2. In that domain, Albert Einstein is the biggest mofo. He'll be a bigger pain in your dreams of space domination than Mace Windu.
Everyone has some half-baked solution like "well, just keep accelerating at 1g for a few years, and you'll be at 0.9c". What they don't think about is what kind of energy you need to keep doing that. Even fusion won't cut it.
At 0.9c, every gram of your ship packs enough kinetic energy as a 29 kiloton atom bomb. By comparison, the bomb dropped on Hiroshima was 15 kilotons. Even at near perfect efficiency, you'd need two of those to accelerate just one gram of matter to 0.9c.
If you want to do a round trip, you have to accelerate then decelerate in one direction, then accelerate and decelerate again in the other direction. So multiply by 4.
And that's with a cannon kind of a setup, so you only accelerate that one gram of matter, not also the rocket and fuel and whatnot. If you carry your own fuel and engines, you'll have to accelerate those too.
Doing it slowly or doing it fast, won't change anything. At the end of the acceleration period, each gram of your ship will still pack that much kinetic energy, so still that much energy will have gone into accelerating it.
Take your choice of realistic engine. Orion? If you took all the atom bombs ever made, they still wouldn't be enough to push even a modest capsule for a one way trip to a good habitable planet. Engine with uranium salts in water? Ditto, plus you now have to accelerate the water and the moderator bars too. Ion thrusters? Well, you still need that much energy piped into accelerating the ions. You'll still need a reactor that produces that much energy, and there just ain't enough uranium produced in the world for that.

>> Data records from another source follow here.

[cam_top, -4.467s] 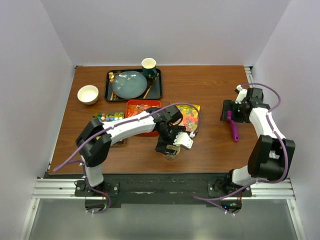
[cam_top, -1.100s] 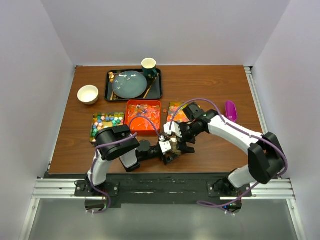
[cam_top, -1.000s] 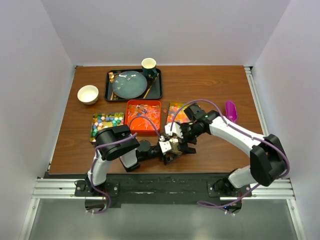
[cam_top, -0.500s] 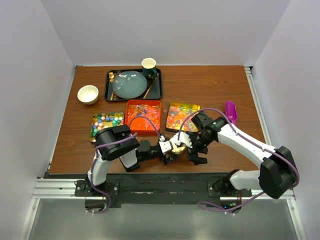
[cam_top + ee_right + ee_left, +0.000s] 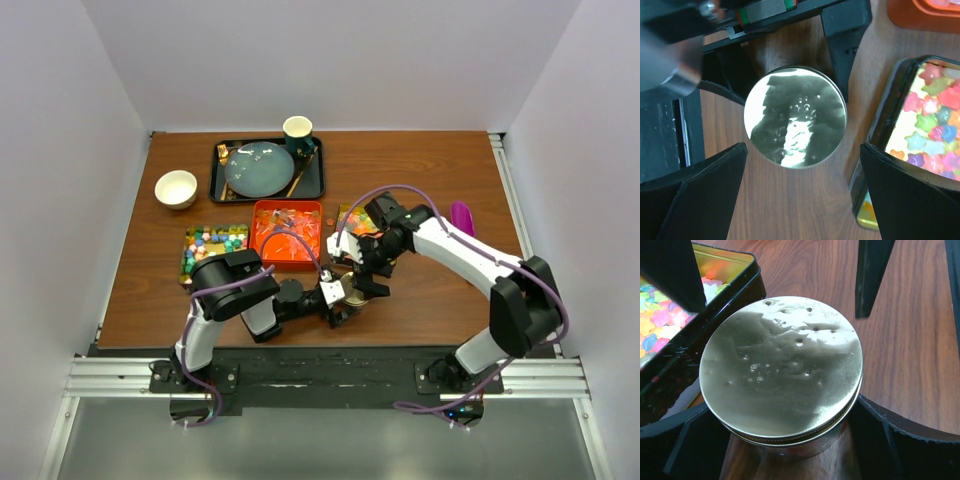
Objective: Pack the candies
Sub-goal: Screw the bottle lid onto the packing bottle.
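The right gripper [image 5: 802, 150], off to the jar's right half a second ago, now hangs directly over the gold lid [image 5: 782, 365], jaws spread wide and holding nothing. The left gripper [image 5: 784, 410] braces the jar [image 5: 790, 447] from the near side, its fingers pressed against the glass just below the lid. The candies [image 5: 660, 320] sit in their open trays, the nearest lot in the gold tin [image 5: 747, 287] just beside the jar. What the jar holds is hidden under the lid.

The tight fit is the danger. A right finger coming down on the tin side could catch the tin's wall and scatter sweets. An off-centre pinch could tilt the lid. If the left hold is light, the jar may turn or skid across the table [image 5: 420, 170].
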Robot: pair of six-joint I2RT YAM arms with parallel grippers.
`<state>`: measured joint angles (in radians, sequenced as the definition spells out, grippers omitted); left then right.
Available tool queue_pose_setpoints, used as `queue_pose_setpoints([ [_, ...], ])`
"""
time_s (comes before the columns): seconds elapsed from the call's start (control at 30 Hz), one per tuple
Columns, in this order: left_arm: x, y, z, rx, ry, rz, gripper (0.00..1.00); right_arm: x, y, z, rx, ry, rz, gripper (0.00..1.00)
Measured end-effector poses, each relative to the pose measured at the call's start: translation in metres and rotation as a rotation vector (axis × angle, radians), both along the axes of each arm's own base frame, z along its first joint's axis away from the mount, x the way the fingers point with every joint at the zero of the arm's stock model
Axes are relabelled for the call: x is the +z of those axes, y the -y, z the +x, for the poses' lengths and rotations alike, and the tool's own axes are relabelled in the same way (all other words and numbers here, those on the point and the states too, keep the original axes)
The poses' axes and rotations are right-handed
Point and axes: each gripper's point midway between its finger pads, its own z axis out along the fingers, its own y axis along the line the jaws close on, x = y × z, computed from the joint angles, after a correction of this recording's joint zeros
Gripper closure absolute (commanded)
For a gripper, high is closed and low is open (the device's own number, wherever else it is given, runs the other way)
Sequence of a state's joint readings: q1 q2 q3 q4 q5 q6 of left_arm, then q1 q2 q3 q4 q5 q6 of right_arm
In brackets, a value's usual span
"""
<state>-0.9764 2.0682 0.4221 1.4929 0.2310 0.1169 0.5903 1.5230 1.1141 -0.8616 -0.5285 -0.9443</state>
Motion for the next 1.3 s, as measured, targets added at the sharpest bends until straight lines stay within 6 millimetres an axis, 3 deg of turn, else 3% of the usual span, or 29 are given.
queue_pose_setpoints([
  [0.17, 0.0, 0.0, 0.0, 0.0, 0.003, 0.001, 1.0, -0.013, -0.002, -0.003, 0.04, -0.033, -0.016, 0.01],
  [0.57, 0.0, 0.0, 0.0, 0.001, 0.006, 0.002, 1.0, -0.013, 0.017, -0.022, 0.078, -0.026, -0.043, 0.01],
  [0.87, 0.0, 0.0, 0.001, 0.004, 0.006, 0.002, 1.0, -0.024, 0.053, -0.067, 0.066, -0.089, -0.116, 0.01],
  [1.07, 0.001, 0.001, 0.001, 0.003, 0.007, 0.001, 1.0, -0.01, 0.051, -0.05, -0.025, -0.061, -0.089, 0.01],
  [1.3, 0.001, 0.003, 0.003, 0.001, 0.006, 0.002, 1.0, 0.019, 0.018, -0.009, -0.035, 0.029, 0.013, 0.01],
])
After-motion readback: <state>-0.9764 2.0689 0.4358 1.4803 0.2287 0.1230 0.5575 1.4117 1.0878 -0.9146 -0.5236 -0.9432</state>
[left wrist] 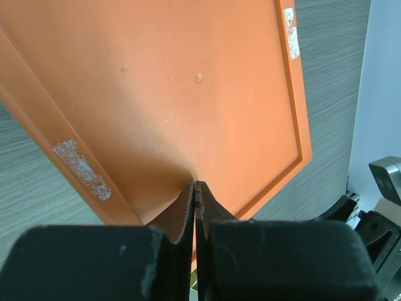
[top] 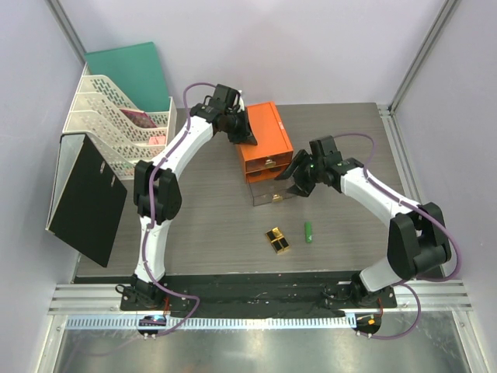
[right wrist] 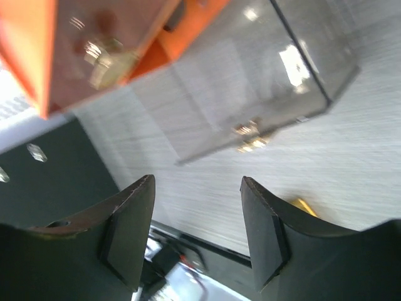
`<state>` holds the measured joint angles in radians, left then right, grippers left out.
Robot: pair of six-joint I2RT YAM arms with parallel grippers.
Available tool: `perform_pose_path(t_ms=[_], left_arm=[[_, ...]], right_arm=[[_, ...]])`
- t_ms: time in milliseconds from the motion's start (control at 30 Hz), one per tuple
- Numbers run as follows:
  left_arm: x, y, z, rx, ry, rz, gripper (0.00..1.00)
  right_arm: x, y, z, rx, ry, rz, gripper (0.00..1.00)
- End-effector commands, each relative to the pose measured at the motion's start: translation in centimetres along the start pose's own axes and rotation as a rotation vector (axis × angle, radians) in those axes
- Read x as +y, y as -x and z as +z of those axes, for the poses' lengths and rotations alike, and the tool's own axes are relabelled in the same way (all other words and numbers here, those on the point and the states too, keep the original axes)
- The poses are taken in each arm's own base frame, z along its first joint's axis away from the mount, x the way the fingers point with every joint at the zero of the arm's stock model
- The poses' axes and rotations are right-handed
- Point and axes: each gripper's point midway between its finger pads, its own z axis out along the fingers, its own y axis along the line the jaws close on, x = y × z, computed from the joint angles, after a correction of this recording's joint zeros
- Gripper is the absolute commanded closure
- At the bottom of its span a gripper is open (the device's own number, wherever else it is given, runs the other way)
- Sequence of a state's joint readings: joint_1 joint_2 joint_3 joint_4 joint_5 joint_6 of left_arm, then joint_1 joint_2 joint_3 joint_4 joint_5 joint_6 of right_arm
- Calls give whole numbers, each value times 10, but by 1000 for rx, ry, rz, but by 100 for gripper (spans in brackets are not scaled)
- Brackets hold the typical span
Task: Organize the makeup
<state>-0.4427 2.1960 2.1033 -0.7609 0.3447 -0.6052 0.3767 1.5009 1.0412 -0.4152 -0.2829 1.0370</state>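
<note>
Two black-and-gold lipstick cases (top: pixel 276 240) lie side by side on the table, with a small green tube (top: pixel 308 232) just to their right. No peach-filled bottles are in view. My left gripper (top: pixel 248 137) is shut and empty, its tips (left wrist: pixel 195 185) pressing on the top of the orange drawer box (top: pixel 264 138). My right gripper (top: pixel 293 180) is open and empty (right wrist: pixel 197 182), hovering by the pulled-out clear drawer (top: pixel 272 191). The drawer's gold knob (right wrist: pixel 249 138) shows in the right wrist view. A corner of a gold case (right wrist: pixel 302 205) peeks past the right finger.
A white mesh file rack (top: pixel 116 124), a green folder (top: pixel 132 70) and a black binder (top: pixel 85 198) stand at the left. The orange box has a second drawer with a gold knob (right wrist: pixel 103 59). A metal rail (top: pixel 256 318) runs along the near edge.
</note>
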Motion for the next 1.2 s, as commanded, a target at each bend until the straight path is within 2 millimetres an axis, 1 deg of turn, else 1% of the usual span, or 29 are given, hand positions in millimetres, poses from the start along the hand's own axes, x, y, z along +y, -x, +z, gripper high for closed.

The point is that even the next generation still ain't going anywhere. It doesn't matter if they want to push space travel or not, they're still not going to put a guy farther than maybe Mars. Unless some miraculous new source of energy is found -- note that even Star Trek essentially has infinite energy and stored as densely as antimatter -- the next generation is just tied to this rock as we are.
Solar System (Score:2)
Isn't that the same thing, though? (Score:2)
Isn't it the same thing, though? Of course, basic physics doesn't technically get into the way of getting to Alpha Centauri either. It's economics and technology that put the kibosh on it.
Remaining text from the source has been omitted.